Capturing such large quantities of data across borders is only of value if it is clear how the evidence will drive healthcare improvements for patients. Careful stakeholder engagement is required to inform the decision of instrument choice and to provide analyses that are ‘fit for purpose’ and meaningful to patients. Methodological challenges should also be considered, such as case-mix adjustment is crucial to the credibility and validity of the data.

For instance, if between-provider comparisons are a goal, appropriate case-mix adjustment is essential. Also, we need to think beyond feasibility in data collection. We know it is possible to collect data at scale, but we need to ensure good response rates. Approaches can include both incentives that could arguably promote a more genuine belief in the data, but lower responses versus mandatory regulations which are not always so well received but could lead to higher response rates.

Finally, to capture the essence behind patient-centred research, the evidence must be provided in a way that is meaningful to patients. Dissemination of information must be addressed appropriately.

Standardising patient-centred research can relieve burden but must not lose relevance

Patient-centred research must be informed by patients to be important and meaningful. So, what is meaningful to patients? In the US, the development of a framework has begun (Figure 1) and has been run in pilots. The patient-centred core impact set (PC-CIS) is a patient-derived and prioritised list of impacts on a patient’s health and daily life and that of their family and caregivers. It incorporates this with information from other stakeholders, which is combined through a ‘prioritisation process’. However, the process ensures the patient voice remains intact and is not outvoted with the other information.

Figure 1

Implementing a framework such as the PC-CIS could help streamline data collection, preventing the need for it to be collected repeatedly. In pursuit of efficiency, we must ensure that relevance is not lost, and that the tool is able to effectively answer the situation-specific question being asked and inform relevant decisions.

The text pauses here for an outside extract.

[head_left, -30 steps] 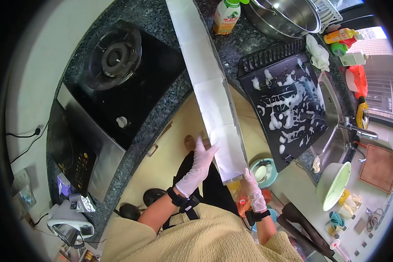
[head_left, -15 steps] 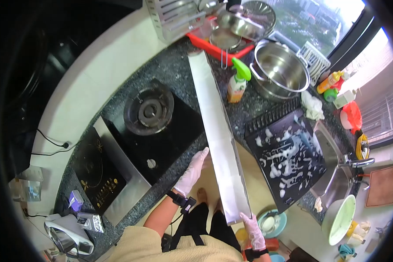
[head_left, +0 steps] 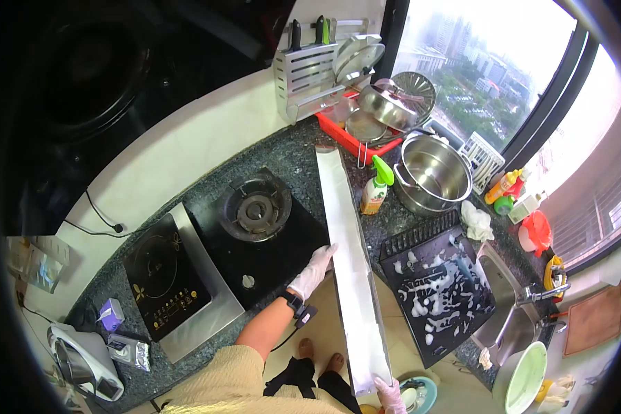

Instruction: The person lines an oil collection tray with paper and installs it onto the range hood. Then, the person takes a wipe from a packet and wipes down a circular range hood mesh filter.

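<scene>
A long, narrow panel (head_left: 350, 276) with a white inner face and thin raised edges slants across the middle of the head view, its far end over the dark counter and its near end by my body. My left hand (head_left: 314, 271), in a pale thin glove, has its fingers closed at the panel's left edge, beside the gas stove (head_left: 283, 259). At the near end my right hand (head_left: 389, 396), gloved too, grips the corner with the thumb on the white face. The fingers under the panel are hidden.
A foam-covered black panel (head_left: 438, 293) leans by the sink (head_left: 514, 307). Past the white panel stand a green-topped spray bottle (head_left: 375, 190), a steel pot (head_left: 432, 172) and a red tray (head_left: 341, 134). An induction cooker (head_left: 165, 276) lies left.
My view has tilted up, so the counter things appear lower and more window shows. Both hands stay on the white panel, which has shifted little relative to the counter.
</scene>
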Action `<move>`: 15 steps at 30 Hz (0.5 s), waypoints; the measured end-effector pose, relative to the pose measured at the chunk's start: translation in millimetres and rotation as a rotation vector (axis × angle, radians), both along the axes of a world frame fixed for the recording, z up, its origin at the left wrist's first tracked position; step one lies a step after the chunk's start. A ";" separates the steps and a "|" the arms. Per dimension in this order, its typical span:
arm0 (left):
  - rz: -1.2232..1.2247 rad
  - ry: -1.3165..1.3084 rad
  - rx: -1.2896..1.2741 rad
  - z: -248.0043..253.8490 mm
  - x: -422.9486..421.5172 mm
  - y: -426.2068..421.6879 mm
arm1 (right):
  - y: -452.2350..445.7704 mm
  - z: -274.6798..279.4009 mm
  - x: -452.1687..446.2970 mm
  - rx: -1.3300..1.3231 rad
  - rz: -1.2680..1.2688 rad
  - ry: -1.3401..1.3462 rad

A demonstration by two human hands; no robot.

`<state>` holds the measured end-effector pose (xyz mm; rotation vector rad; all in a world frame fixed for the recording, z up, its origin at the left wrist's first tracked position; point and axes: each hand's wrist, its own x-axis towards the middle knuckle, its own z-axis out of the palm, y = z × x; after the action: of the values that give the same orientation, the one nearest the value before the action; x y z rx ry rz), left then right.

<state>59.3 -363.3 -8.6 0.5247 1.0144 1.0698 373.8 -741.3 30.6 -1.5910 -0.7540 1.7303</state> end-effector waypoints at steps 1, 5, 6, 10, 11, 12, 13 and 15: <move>0.025 0.026 0.038 -0.8 1.2 -5.2 | 0.9 4.2 0.0 -0.002 0.012 -0.019; 0.143 0.053 0.167 21.3 9.7 -29.7 | 2.7 26.9 -2.9 -0.007 0.079 -0.070; 0.171 0.057 0.191 26.7 9.3 -35.8 | 3.1 32.6 -3.2 -0.003 0.102 -0.075; 0.313 0.043 0.248 39.3 3.2 -50.6 | 4.9 48.0 -5.4 0.019 0.199 -0.069; 0.336 0.049 0.238 43.4 0.2 -53.9 | 3.7 47.4 -5.6 0.038 0.227 -0.058; 0.361 0.054 0.230 55.5 -2.4 -59.8 | 0.5 28.3 -3.4 0.089 0.226 -0.016; 0.387 0.059 0.220 62.8 -6.0 -65.0 | 2.1 24.1 -5.6 0.116 0.261 0.017; 0.441 0.047 0.221 75.1 -14.2 -76.0 | -0.3 19.3 -12.8 0.161 0.329 0.089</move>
<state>45.2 -439.4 66.5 0.5176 1.0875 1.5800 361.0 -741.7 50.0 -1.3284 -1.1296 1.9000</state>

A Core Outcome Set (COS) is an agreed-upon, standard list of outcomes that should be measured and reported, as a minimum in all clinical trials. A method to assist with ensuring the COS is patient-centred and can contribute to meaningful change is the impact to endpoint pathway.

Figure 2

Figure 2 demonstrates this using an Osteoarthritis (OA) PRO Example. These frameworks are recommended as ‘blueprints’ to allow for adaptation to other diseases, or made country or region specific, as examples. In the US, it is envisioned that access to such blueprints can be facilitated through patient communities sharing to their own website to make publicly available.

The idea of a central depositary is also being explored which perhaps could be more viable to assess the potential of these frameworks in Europe. The bottom-line vision is that such frameworks should be publicly available, to empower patients and utilise data to improve and reinforce relevant change.

3 Takeaways

  1. Patient-centred versus patient-informed: Data collected about patients must be meaningful to inform decisions that will have benefits for the patient.
  2. It’s all in the endgame…if you get it right at the start: Time should be taken at the start to understand what is important for the patient, this will guide the correct data to be captured ensuring the potential for vast amounts of data to be collected has a purpose.
  3. We learn from experience: Current PROMs should be evaluated to ensure they are being implemented in a way that benefits the patient. Ongoing maintenance will be required to inform instruments or frameworks to make data country or region specific.